• [INSTRUCTIONS TO FOLLOW]: Each record that follows should be transcribed word for word.
Segment Open
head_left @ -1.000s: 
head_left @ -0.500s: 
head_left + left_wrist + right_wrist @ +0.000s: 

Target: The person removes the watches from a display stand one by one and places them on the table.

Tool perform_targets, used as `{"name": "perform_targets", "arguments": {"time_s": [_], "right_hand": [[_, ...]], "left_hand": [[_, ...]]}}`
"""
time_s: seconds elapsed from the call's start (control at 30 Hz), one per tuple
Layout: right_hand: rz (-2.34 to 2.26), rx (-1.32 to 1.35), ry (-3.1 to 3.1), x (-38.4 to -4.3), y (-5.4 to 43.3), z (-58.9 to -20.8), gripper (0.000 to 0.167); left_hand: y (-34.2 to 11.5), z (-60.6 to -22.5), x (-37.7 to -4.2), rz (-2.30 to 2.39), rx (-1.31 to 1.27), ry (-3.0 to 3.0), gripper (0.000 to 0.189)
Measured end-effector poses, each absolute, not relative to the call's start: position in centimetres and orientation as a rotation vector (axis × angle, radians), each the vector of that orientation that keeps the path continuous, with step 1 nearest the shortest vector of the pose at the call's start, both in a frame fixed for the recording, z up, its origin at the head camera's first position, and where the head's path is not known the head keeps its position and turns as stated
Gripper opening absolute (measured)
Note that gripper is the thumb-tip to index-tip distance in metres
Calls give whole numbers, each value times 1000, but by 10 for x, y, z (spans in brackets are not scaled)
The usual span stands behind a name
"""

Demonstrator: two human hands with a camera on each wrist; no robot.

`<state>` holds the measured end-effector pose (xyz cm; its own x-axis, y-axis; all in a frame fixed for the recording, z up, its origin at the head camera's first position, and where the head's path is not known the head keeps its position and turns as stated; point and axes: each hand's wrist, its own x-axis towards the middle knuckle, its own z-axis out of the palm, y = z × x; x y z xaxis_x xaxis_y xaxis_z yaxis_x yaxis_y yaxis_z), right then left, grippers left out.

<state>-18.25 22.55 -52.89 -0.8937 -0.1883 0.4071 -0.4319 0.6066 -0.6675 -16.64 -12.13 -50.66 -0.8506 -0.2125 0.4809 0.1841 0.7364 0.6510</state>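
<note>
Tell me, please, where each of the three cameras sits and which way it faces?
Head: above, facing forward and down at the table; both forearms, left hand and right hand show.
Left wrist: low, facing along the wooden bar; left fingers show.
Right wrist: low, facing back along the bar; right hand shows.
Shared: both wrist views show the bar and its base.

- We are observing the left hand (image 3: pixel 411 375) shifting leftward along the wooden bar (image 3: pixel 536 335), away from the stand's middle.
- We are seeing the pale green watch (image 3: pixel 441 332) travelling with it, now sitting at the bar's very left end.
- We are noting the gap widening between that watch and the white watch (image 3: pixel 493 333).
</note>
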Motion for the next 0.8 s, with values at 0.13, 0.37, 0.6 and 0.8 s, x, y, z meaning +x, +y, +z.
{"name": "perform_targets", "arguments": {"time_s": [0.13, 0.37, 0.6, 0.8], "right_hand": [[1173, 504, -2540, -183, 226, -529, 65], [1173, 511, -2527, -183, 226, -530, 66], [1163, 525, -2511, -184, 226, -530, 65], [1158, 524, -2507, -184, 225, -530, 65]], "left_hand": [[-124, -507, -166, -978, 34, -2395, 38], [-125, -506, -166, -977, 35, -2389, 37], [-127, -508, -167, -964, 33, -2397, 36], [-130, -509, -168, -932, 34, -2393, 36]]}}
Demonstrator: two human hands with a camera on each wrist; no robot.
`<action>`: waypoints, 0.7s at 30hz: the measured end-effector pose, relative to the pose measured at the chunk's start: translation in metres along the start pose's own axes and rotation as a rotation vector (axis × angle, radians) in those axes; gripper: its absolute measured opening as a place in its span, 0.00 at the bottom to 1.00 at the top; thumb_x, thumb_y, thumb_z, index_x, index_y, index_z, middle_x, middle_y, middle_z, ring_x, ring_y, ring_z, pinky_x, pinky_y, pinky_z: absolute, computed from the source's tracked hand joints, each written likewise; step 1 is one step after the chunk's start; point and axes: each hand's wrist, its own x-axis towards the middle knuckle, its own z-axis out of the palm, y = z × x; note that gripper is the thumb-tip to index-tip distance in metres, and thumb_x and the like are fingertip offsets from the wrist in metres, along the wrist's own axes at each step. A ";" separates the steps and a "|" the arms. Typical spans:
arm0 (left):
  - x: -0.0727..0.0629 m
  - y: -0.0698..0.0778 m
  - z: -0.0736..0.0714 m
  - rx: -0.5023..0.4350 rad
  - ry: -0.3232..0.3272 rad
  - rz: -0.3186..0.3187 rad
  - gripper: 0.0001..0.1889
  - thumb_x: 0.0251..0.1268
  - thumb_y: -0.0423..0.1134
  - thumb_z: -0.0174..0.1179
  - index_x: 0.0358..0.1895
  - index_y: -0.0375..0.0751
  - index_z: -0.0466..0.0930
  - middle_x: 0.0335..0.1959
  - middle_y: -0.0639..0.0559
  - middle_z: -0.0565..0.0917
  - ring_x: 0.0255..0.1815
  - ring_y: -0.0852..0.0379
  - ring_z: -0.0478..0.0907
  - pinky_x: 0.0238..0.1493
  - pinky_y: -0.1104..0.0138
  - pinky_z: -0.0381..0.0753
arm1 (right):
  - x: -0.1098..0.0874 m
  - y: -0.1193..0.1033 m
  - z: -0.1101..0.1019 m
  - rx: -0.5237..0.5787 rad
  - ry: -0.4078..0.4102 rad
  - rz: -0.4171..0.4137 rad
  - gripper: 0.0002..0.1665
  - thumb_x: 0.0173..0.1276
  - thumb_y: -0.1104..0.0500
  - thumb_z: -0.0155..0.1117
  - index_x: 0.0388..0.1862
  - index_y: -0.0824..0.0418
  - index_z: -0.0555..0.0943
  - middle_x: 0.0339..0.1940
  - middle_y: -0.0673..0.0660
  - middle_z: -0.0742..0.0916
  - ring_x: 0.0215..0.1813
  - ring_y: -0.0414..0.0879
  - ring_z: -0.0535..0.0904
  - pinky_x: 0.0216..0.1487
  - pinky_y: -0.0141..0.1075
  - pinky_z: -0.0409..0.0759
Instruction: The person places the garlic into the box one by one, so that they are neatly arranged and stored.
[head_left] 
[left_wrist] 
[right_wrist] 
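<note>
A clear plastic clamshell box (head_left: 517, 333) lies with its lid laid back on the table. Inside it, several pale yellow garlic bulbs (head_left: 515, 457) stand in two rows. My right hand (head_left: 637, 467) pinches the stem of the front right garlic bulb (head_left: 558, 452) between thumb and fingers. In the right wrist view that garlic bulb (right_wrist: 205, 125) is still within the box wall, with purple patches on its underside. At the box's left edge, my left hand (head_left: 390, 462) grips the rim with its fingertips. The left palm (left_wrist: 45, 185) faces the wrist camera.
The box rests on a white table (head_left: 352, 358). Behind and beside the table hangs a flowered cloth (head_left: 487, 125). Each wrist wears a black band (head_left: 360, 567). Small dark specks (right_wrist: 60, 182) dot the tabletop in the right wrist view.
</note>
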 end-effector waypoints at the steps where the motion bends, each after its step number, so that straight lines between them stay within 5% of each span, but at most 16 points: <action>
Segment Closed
• [SOLUTION BELOW]:
head_left @ -1.000s: 
head_left @ -0.500s: 
head_left + left_wrist + right_wrist @ +0.000s: 

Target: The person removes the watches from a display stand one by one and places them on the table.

Tool perform_targets, used as `{"name": "perform_targets", "arguments": {"time_s": [_], "right_hand": [[_, ...]], "left_hand": [[_, ...]]}}`
"""
time_s: seconds elapsed from the call's start (control at 30 Hz), one per tuple
Layout: right_hand: rz (-2.34 to 2.26), rx (-1.32 to 1.35), ry (-3.1 to 3.1), x (-38.4 to -4.3), y (-5.4 to 43.3), z (-58.9 to -20.8), gripper (0.000 to 0.167); left_hand: y (-34.2 to 11.5), z (-60.6 to -22.5), x (-37.7 to -4.2), rz (-2.30 to 2.39), rx (-1.31 to 1.27), ry (-3.0 to 3.0), gripper (0.000 to 0.189)
Measured end-effector poses, each absolute, not relative to the call's start: position in centimetres and orientation as a rotation vector (axis × angle, radians), each the vector of that orientation that keeps the path continuous, with step 1 nearest the shortest vector of the pose at the call's start, both in a frame fixed for the recording, z up, its origin at the head camera's first position, and where the head's path is not known the head keeps its position and turns as stated
Gripper opening absolute (measured)
Note that gripper is the thumb-tip to index-tip distance in metres
Calls give whole numbers, each value times 1000, but by 10 for x, y, z (spans in brackets are not scaled)
The usual span stands behind a name
"""

Demonstrator: two human hands with a camera on each wrist; no robot.

`<state>` holds the measured end-effector pose (xyz cm; its own x-axis, y-axis; all in a frame fixed for the recording, z up, its origin at the head camera's first position, and where the head's path is not known the head keeps its position and turns as stated; point and axes: each hand's wrist, its own x-axis towards the middle knuckle, its own z-axis out of the palm, y = z × x; x y z xaxis_x xaxis_y xaxis_z yaxis_x yaxis_y yaxis_z), right then left, grippers left out.

<state>-18.25 22.55 -52.89 -0.8937 -0.1883 0.4071 -0.4319 0.6066 -0.6675 -16.64 -12.13 -50.66 -0.8506 -0.2125 0.4809 0.1841 0.7364 0.6510</state>
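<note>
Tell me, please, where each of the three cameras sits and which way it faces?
Head: above, facing forward and down at the table; both forearms, left hand and right hand show.
Left wrist: low, facing along the wooden bar; left fingers show.
Right wrist: low, facing back along the bar; right hand shows.
Shared: both wrist views show the bar and its base.

- We are observing the left hand (image 3: pixel 411 375) shifting leftward along the wooden bar (image 3: pixel 536 335), away from the stand's middle.
- We are seeing the pale green watch (image 3: pixel 441 332) travelling with it, now sitting at the bar's very left end.
- We are noting the gap widening between that watch and the white watch (image 3: pixel 493 333).
</note>
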Motion for the next 0.8 s, with values at 0.13, 0.37, 0.6 and 0.8 s, x, y, z meaning +x, +y, +z.
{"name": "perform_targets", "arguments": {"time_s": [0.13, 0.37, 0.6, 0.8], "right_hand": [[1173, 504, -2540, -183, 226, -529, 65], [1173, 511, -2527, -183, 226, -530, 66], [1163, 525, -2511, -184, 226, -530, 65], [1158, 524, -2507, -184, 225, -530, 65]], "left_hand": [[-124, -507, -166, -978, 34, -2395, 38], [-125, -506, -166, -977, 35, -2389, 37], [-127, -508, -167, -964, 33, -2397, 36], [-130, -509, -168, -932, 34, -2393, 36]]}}
Demonstrator: two human hands with a camera on each wrist; no robot.
`<action>`: waypoints, 0.7s at 30hz: the measured end-effector pose, relative to the pose measured at the chunk's start: translation in metres along the start pose's own axes and rotation as a rotation vector (axis × angle, radians) in those axes; gripper: its absolute measured opening as a place in its span, 0.00 at the bottom to 1.00 at the top; thumb_x, thumb_y, thumb_z, index_x, index_y, index_z, middle_x, middle_y, middle_z, ring_x, ring_y, ring_z, pinky_x, pinky_y, pinky_z: absolute, computed from the source's tracked hand joints, each written likewise; step 1 is one step after the chunk's start; point and axes: each hand's wrist, its own x-axis towards the middle knuckle, its own z-axis out of the palm, y = z × x; note that gripper is the thumb-tip to index-tip distance in metres, and thumb_x and the like are fingertip offsets from the wrist in metres, along the wrist's own axes at each step. A ";" separates the steps and a "|" the arms. Typical spans:
arm0 (left):
  - x: -0.0727..0.0629 m
  - y: -0.0698..0.0778 m
  - z: -0.0736..0.0714 m
  - rx: -0.5023..0.4350 rad
  - ry: -0.3232..0.3272 rad
  - rz: -0.3186..0.3187 rad
  - gripper: 0.0001..0.1889
  - thumb_x: 0.0251..0.1268
  - thumb_y: -0.0423..0.1134
  - thumb_z: -0.0174..0.1179
  - index_x: 0.0358..0.1895
  - index_y: -0.0375..0.0751
  - index_z: -0.0466..0.0930
  - middle_x: 0.0335..0.1959
  - middle_y: -0.0639..0.0559
  - middle_z: -0.0565..0.0917
  - ring_x: 0.0255..0.1815
  - ring_y: -0.0852..0.0379
  - ring_z: -0.0478..0.0907
  - pinky_x: 0.0238..0.1493
  - pinky_y: -0.1104..0.0138
  - pinky_z: -0.0381..0.0753
arm1 (right):
  - x: -0.1098..0.0874 m
  - y: -0.1193..0.1033 m
  - z: -0.1101..0.1019 m
  - rx: -0.5237..0.5787 rad
  - ry: -0.4078..0.4102 rad
  - rz: -0.4171..0.4137 rad
  - gripper: 0.0002..0.1665
  - thumb_x: 0.0173..0.1276
  - thumb_y: -0.1104..0.0500
  - thumb_z: -0.0155..0.1117
  - index_x: 0.0388..0.1862
  - index_y: -0.0824..0.0418
  - index_z: -0.0555..0.0943
  - middle_x: 0.0339..0.1940
  - middle_y: -0.0673..0.0660
  - middle_z: -0.0742..0.0916
  - ring_x: 0.0215..0.1813
  - ring_y: -0.0414..0.0879
  - ring_z: -0.0535..0.0904
  - pinky_x: 0.0216..0.1487
  - pinky_y: -0.0141..0.1075
  - pinky_z: -0.0409..0.0759
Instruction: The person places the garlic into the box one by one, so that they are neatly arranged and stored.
[head_left] 
[left_wrist] 
[right_wrist] 
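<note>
A clear plastic clamshell box (head_left: 517, 333) lies with its lid laid back on the table. Inside it, several pale yellow garlic bulbs (head_left: 515, 457) stand in two rows. My right hand (head_left: 637, 467) pinches the stem of the front right garlic bulb (head_left: 558, 452) between thumb and fingers. In the right wrist view that garlic bulb (right_wrist: 205, 125) is still within the box wall, with purple patches on its underside. At the box's left edge, my left hand (head_left: 390, 462) grips the rim with its fingertips. The left palm (left_wrist: 45, 185) faces the wrist camera.
The box rests on a white table (head_left: 352, 358). Behind and beside the table hangs a flowered cloth (head_left: 487, 125). Each wrist wears a black band (head_left: 360, 567). Small dark specks (right_wrist: 60, 182) dot the tabletop in the right wrist view.
</note>
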 end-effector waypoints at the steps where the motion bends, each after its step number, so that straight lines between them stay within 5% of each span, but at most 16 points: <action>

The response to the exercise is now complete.